Russia and China mark victory in WW2 as Ukraine war grinds on

By Dmitry Antonov and Guy Faulconbridge

MOSCOW (Reuters) – Russia marked the 80th anniversary of the Soviet Union’s victory over Nazi Germany in World War Two on Friday with a parade attended by China’s Xi Jinping amid tight security to guard against Ukrainian attacks after three years of devastating war.

President Vladimir Putin, the longest-serving Kremlin chief since Josef Stalin, stood beside Xi, several dozen other leaders and Russian veterans on a roofed tribune beside Vladimir Lenin’s mausoleum on Red Square as Russian troops marched past.

Putin said Russia would never accept attempts to belittle the Soviet Union’s decisive role in defeating Nazi Germany, but that Moscow also recognised the part played by the Western allies in defeating Adolf Hitler.

“The Soviet Union took upon itself the most ferocious, merciless blows of the enemy,” Putin said. “We shall always remember that the opening of the Second Front in Europe after the decisive battles on the territory of the Soviet Union brought victory closer.”

“We highly appreciate the contribution of the soldiers of the Allied armies, the members of the resistance, the courageous people of China, and all those who fought for a peaceful future to our common struggle.”

The war in Ukraine, Europe’s deadliest since World War Two, haunts the celebration.

Some 1,500 of the 11,000 troops on Red Square have fought in Ukraine and drones – the biggest technological innovation of the war – were due to be paraded for the first time.

Ukraine attacked Moscow with drones for several days this week, though there were no reports of major attacks on Russia on Friday amid a 72-hour ceasefire declared by Putin.

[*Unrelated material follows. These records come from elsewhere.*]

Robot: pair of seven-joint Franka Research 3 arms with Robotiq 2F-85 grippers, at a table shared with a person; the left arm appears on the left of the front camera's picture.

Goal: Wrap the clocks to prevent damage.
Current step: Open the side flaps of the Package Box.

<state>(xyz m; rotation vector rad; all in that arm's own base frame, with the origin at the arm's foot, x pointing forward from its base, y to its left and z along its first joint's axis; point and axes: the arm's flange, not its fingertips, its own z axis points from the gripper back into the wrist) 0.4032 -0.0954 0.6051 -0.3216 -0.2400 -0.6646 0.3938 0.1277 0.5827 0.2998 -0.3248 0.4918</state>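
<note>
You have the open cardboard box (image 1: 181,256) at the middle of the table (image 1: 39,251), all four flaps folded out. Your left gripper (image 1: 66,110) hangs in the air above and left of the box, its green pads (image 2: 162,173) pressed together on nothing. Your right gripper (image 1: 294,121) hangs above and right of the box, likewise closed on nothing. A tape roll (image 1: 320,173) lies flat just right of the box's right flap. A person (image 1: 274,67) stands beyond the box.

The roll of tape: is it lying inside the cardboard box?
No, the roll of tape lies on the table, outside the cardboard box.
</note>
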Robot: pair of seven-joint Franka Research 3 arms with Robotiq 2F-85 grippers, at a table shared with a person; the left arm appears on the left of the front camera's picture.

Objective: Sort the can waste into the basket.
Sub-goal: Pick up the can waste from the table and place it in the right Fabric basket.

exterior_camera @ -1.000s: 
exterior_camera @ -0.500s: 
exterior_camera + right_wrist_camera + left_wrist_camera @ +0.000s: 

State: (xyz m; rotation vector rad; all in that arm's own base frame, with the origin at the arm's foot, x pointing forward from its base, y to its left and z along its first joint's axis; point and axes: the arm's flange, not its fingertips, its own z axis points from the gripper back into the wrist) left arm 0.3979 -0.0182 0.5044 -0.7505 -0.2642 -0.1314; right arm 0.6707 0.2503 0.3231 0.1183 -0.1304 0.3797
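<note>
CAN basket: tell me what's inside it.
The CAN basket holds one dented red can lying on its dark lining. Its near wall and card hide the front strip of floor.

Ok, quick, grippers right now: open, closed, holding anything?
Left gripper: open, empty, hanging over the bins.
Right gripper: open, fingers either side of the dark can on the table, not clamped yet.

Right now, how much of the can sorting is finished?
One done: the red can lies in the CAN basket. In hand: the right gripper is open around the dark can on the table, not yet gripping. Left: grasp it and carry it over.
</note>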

Moscow and Kyiv do not publish accurate casualty numbers for the war in Ukraine, though U.S. President Donald Trump, who says he wants peace, says hundreds of thousands of soldiers on both sides have been killed and injured.

The Soviet Union lost 27 million people in World War Two, including many millions in Ukraine, but pushed Nazi forces back to Berlin, where Hitler committed suicide and the red Soviet Victory Banner was raised over the Reichstag in 1945.

Chinese Communist Party historians say China’s casualties in the 1937-1945 Second Sino-Japanese War were 35 million. The Japanese occupation caused the displacement of as many as 100 million Chinese people and significant economic hardship, as well as the 1937 Nanjing Massacre, during which an estimated 100,000 to 300,000 victims were killed.

MOSCOW PARADE

Nazi Germany’s unconditional surrender came into force at 11:01 p.m. on May 8, 1945, marked as “Victory in Europe Day” by Britain, the United States and France. In Moscow it was already May 9, which became the Soviet Union’s “Victory Day” in what Russians call the Great Patriotic War of 1941-45.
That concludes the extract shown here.